Repeat exactly, and only, the lines from the one holding "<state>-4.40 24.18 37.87" through the last line of the records below.

> Data excerpts
--- --- ---

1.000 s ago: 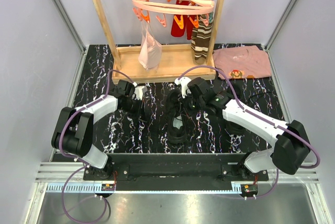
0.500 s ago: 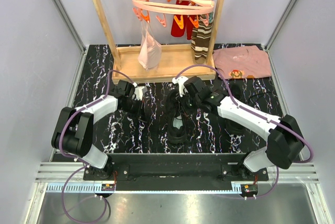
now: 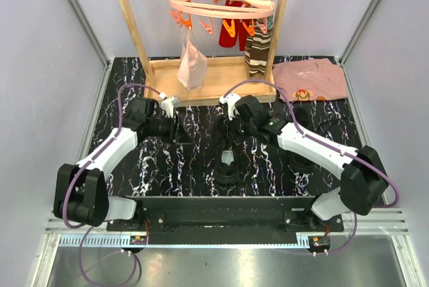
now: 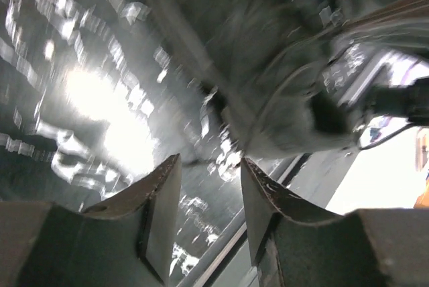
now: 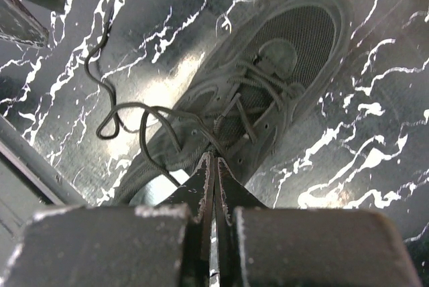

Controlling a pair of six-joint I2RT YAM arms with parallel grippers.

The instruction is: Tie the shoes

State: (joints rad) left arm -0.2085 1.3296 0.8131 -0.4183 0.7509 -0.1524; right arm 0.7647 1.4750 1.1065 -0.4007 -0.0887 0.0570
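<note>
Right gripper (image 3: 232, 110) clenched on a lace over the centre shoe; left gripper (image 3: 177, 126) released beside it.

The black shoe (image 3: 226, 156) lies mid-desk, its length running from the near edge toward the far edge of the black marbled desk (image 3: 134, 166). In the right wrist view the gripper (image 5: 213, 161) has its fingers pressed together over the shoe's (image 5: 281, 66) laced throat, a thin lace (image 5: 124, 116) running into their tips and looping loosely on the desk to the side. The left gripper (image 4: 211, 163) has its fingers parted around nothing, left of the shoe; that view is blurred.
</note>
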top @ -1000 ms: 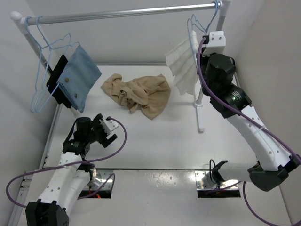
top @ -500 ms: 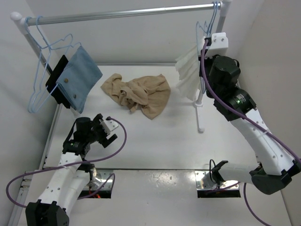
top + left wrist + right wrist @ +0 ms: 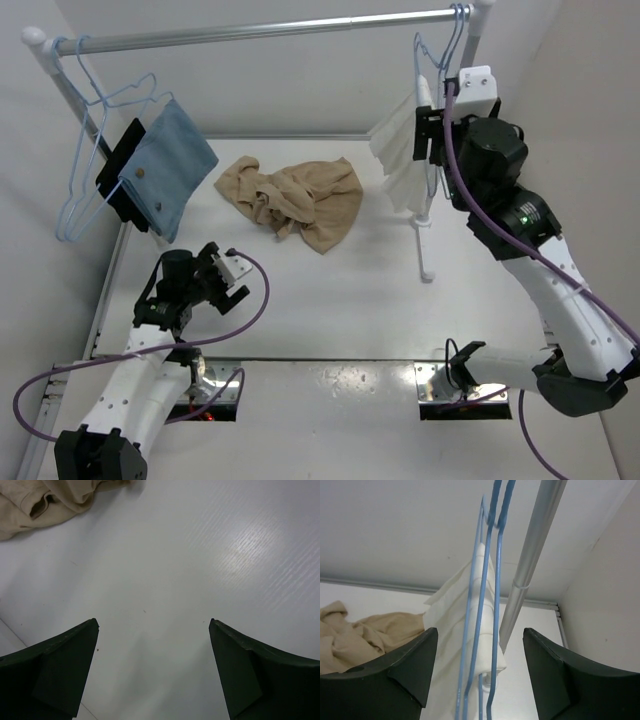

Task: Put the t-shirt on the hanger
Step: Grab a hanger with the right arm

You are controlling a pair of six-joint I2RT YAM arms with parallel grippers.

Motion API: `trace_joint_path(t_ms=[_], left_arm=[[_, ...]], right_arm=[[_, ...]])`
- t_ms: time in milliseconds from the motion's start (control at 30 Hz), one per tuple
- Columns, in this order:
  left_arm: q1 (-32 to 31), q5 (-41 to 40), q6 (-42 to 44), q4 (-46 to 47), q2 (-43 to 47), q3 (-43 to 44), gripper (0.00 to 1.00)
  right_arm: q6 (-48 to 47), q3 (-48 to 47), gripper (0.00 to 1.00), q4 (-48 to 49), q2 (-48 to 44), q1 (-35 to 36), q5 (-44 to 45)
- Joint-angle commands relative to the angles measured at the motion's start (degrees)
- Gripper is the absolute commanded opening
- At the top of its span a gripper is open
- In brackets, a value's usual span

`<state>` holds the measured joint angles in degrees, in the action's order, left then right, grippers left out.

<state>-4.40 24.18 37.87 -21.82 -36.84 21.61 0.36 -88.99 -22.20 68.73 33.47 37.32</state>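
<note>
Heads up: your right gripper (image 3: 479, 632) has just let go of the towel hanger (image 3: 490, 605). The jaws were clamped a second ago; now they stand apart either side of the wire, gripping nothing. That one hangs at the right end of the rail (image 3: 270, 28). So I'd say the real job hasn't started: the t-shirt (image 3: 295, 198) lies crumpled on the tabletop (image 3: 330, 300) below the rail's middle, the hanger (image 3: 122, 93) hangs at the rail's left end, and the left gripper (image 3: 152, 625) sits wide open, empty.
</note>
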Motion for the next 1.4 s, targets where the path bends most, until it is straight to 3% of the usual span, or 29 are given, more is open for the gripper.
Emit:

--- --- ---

> Task answer
<state>-4.40 24.18 37.87 -21.82 -36.84 21.61 0.36 -88.99 -22.20 68.73 33.47 37.32</state>
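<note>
Heads up: your right gripper (image 3: 479, 632) has just let go of the towel hanger (image 3: 490, 605). The jaws were clamped a second ago; now they stand apart either side of the wire, gripping nothing. That one hangs at the right end of the rail (image 3: 270, 28). So I'd say the real job hasn't started: the t-shirt (image 3: 295, 198) lies crumpled on the tabletop (image 3: 330, 300) below the rail's middle, the hanger (image 3: 122, 93) hangs at the rail's left end, and the left gripper (image 3: 152, 625) sits wide open, empty.
</note>
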Motion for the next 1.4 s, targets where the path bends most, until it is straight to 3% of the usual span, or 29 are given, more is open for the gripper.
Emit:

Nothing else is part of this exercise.